Media Literacy for a Fractured Public Square

Part of the SIML Media Literacy Course Series

This course module introduces learners to the practical skills needed to identify automated accounts (“bots”) in digital environments. In modern online spaces, conversations are often shaped not only by real individuals, but also by automated systems designed to post, respond, and amplify content at scale. Understanding how these systems operate is an essential part of navigating today’s information landscape.

Within the framework of the CRIBSRAC Framework developed by the Social Institute for Media Literacy, spotting bots is not just about detecting fake accounts—it is about understanding how automated participation can influence perception, engagement, and the appearance of consensus in public discourse.

This module teaches learners to observe behavioral patterns rather than rely on single indicators. Automated accounts often display repetitive posting behavior, limited contextual awareness, or unusually consistent activity patterns that do not reflect normal human rhythms. They may also engage in amplification strategies, where the same message is repeated across multiple accounts or platforms to increase visibility and perceived credibility.

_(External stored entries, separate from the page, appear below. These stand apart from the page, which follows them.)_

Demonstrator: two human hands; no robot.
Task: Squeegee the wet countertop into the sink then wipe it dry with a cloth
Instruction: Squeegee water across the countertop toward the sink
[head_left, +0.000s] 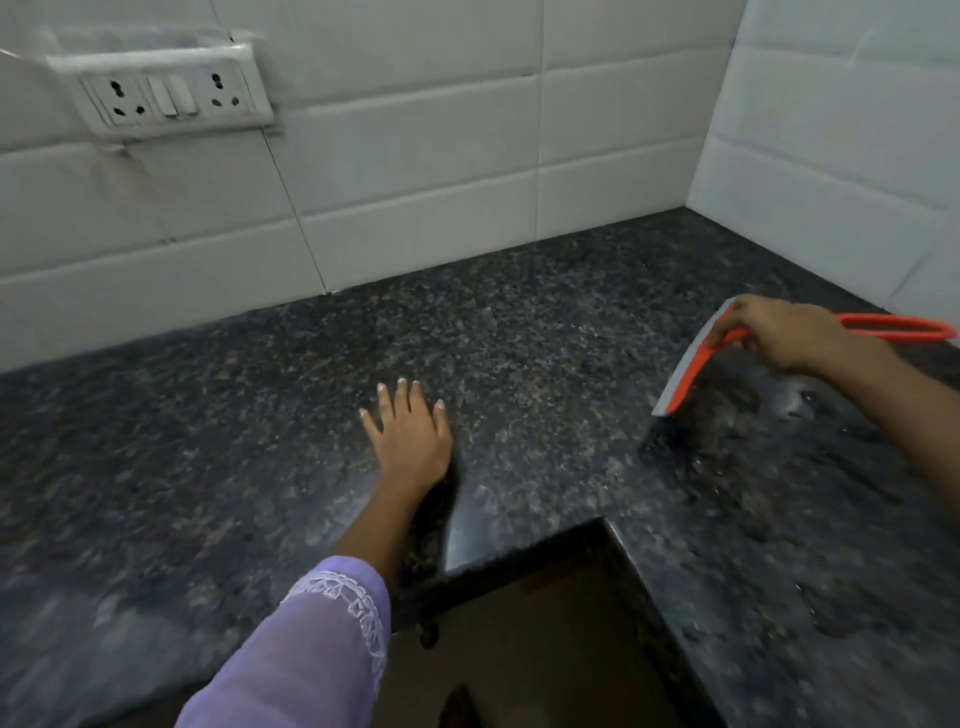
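Speckled dark granite forms the tabletop (519, 338), with a socket plate (171, 96) on the tiled wall at far left. Left hand (408, 436) rests flat, fingers spread, bracing near the inner corner. Farther right, the right hand (784, 332) pinches the orange squeegee (691, 364), blade edge tilted onto wet stone. A good stroke probably needs even pressure and overlapping pulls; no sink is visible.
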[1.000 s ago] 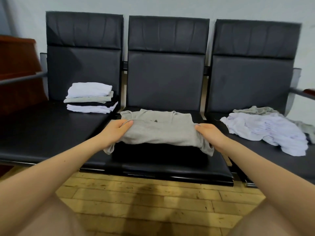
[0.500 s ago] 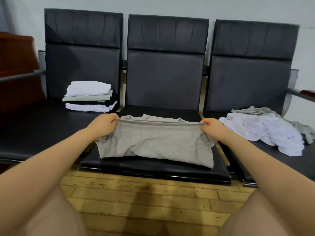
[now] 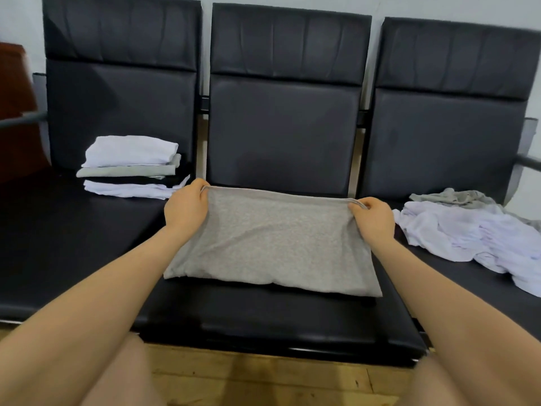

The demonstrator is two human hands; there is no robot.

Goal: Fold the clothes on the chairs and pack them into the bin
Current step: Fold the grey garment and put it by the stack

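Note:
A grey shirt [image 3: 272,244] lies folded on the middle chair's black seat [image 3: 278,320]. My left hand [image 3: 186,210] pinches its far left corner and my right hand [image 3: 373,219] pinches its far right corner, holding the far edge taut near the backrest. A stack of folded white, grey and black clothes [image 3: 130,167] sits on the left chair. A loose heap of white and grey clothes [image 3: 471,232] lies on the right chair. No bin is in view.
Three black padded chairs stand in a row against a pale wall. A dark red wooden cabinet [image 3: 14,112] is at the far left. Wooden floorboards [image 3: 263,382] run in front of the seats, with my knees at the bottom corners.
Both hands have lifted the shirt's near edge and carried it away from me over the rest of the shirt, to the far side near the backrest. The view has come closer.

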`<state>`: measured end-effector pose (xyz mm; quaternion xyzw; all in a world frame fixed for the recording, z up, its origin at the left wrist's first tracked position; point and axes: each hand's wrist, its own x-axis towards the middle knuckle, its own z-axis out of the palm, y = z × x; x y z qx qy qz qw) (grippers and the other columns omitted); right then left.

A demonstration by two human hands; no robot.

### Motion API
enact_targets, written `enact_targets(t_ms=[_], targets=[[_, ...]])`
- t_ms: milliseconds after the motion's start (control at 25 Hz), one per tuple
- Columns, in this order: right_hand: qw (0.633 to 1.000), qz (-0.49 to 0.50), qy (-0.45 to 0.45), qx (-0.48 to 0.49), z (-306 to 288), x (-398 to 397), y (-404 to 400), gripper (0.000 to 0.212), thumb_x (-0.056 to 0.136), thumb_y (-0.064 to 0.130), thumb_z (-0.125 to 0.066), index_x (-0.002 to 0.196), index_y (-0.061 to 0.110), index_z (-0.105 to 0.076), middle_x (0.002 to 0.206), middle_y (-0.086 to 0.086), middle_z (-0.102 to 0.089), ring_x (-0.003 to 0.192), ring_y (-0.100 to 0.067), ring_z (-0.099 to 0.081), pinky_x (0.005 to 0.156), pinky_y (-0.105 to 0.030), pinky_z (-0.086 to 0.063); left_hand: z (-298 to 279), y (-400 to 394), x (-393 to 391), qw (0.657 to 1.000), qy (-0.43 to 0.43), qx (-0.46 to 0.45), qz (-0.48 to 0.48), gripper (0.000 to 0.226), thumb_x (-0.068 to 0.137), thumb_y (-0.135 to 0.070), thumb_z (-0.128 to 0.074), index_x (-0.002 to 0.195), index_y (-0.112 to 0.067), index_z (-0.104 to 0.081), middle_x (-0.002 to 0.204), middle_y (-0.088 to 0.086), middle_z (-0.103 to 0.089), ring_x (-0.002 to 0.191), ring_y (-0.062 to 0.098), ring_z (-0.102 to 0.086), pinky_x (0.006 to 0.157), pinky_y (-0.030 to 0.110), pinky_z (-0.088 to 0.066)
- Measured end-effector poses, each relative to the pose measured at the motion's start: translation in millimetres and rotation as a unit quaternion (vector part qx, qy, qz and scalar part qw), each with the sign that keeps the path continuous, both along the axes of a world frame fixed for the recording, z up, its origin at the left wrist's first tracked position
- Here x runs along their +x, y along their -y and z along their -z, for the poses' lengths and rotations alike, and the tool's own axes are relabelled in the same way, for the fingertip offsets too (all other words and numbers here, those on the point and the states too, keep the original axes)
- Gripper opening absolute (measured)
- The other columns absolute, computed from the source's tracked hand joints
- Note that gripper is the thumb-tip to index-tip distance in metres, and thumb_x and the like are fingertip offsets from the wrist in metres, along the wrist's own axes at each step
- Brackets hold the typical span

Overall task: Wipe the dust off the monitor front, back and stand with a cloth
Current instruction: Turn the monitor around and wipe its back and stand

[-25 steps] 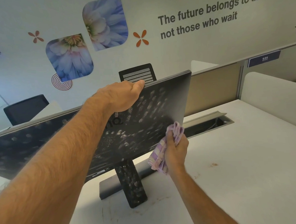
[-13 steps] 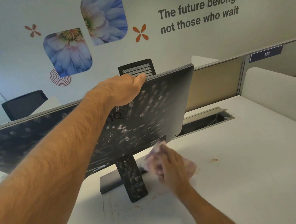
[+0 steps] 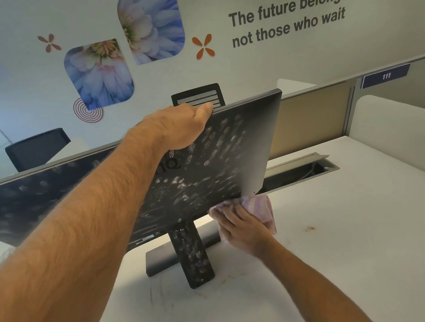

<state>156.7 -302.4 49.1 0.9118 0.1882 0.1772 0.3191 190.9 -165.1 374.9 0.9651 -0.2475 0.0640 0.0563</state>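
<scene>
Dusty monitor back under the cloth

Monitor (image 3: 231, 159) is the landmark: it stands on a white desk (image 3: 348, 239) with its dark back panel turned toward the camera, the panel tilted and speckled all over with pale dust smudges. Part of a logo shows near the middle of the panel, half hidden by the forearm. Over the monitor's top edge goes the left hand (image 3: 177, 128), fingers curled over the rim and out of sight behind it, thumb lying along the edge, gripping the screen. Down at the monitor's lower right corner is the right hand (image 3: 245, 227), fingers spread and pressing a lilac striped cloth (image 3: 258, 207) up against the underside of that corner; the cloth is bunched between the fingers and the panel and touches the bottom edge. Below the monitor's middle the stand (image 3: 191, 254) drops to the desk, its neck just as spotted with dust, its flat grey base lying behind it. Beyond the monitor's right edge an open cable tray (image 3: 304, 170) is sunk in the desk. Behind the monitor's top edge a black mesh chair back (image 3: 197, 95) peeks up. Farther behind it, the wall carries blue flower pictures (image 3: 99, 73) and a printed slogan (image 3: 289, 14).
</scene>
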Motion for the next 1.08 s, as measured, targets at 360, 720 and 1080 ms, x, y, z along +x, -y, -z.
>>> enact_targets(t_ms=[360, 720, 1080], targets=[[0.959, 0.185, -0.074, 0.203, -4.6, -32.0, -26.3, 0.071, 0.085, 0.039, -0.079, 0.143, 0.01, -0.051, 0.159, -0.025, -0.031, 0.141, -0.044, -0.038, 0.106, -0.054, -0.044, -0.2, 1.7, -0.7, 1.0, 0.0, 0.002, -0.002, 0.07, 0.102, -0.06, -0.01, 0.148, -0.019, -0.043, 0.139, 0.013, -0.054, 0.123, 0.031, -0.051, 0.109, 0.043, -0.034], [0.994, 0.066, -0.022, -0.083, -22.3, -9.0, -8.5, 0.076, 0.071, 0.039, -0.091, 0.134, 0.014, -0.056, 0.159, -0.027, -0.03, 0.136, -0.051, -0.038, 0.106, -0.063, -0.04, 2.7, 0.5, 5.1, 1.0, 0.007, 0.0, -0.002, 0.072, 0.101, -0.063, -0.009, 0.149, -0.021, -0.041, 0.142, 0.012, -0.052, 0.127, 0.032, -0.05, 0.11, 0.045, -0.034], [0.94, 0.182, 0.001, 0.289, -17.0, -32.8, -18.5, 0.092, 0.058, 0.046, -0.095, 0.135, 0.009, -0.061, 0.149, -0.016, -0.049, 0.127, -0.039, -0.053, 0.089, -0.051, -0.054, 1.8, 2.5, 2.0, 1.0, 0.003, 0.002, -0.002, 0.071, 0.101, -0.062, -0.009, 0.147, -0.019, -0.044, 0.14, 0.012, -0.053, 0.125, 0.032, -0.051, 0.11, 0.046, -0.035]])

Learners will also examine structural indicators such as account age, interaction quality, and engagement style. Bots often produce interactions that feel generic, overly broad, or disconnected from the ongoing conversation. However, the focus of this course is not on assumptions, but on pattern recognition—understanding when multiple signals together suggest automation rather than drawing conclusions from a single trait.

By the end of this module, learners will be able to approach digital conversations with greater awareness of how automated systems can shape online narratives. The goal is not skepticism toward every account, but the development of informed attention—recognizing when participation may be engineered and how that influences what appears to be popular opinion or consensus online.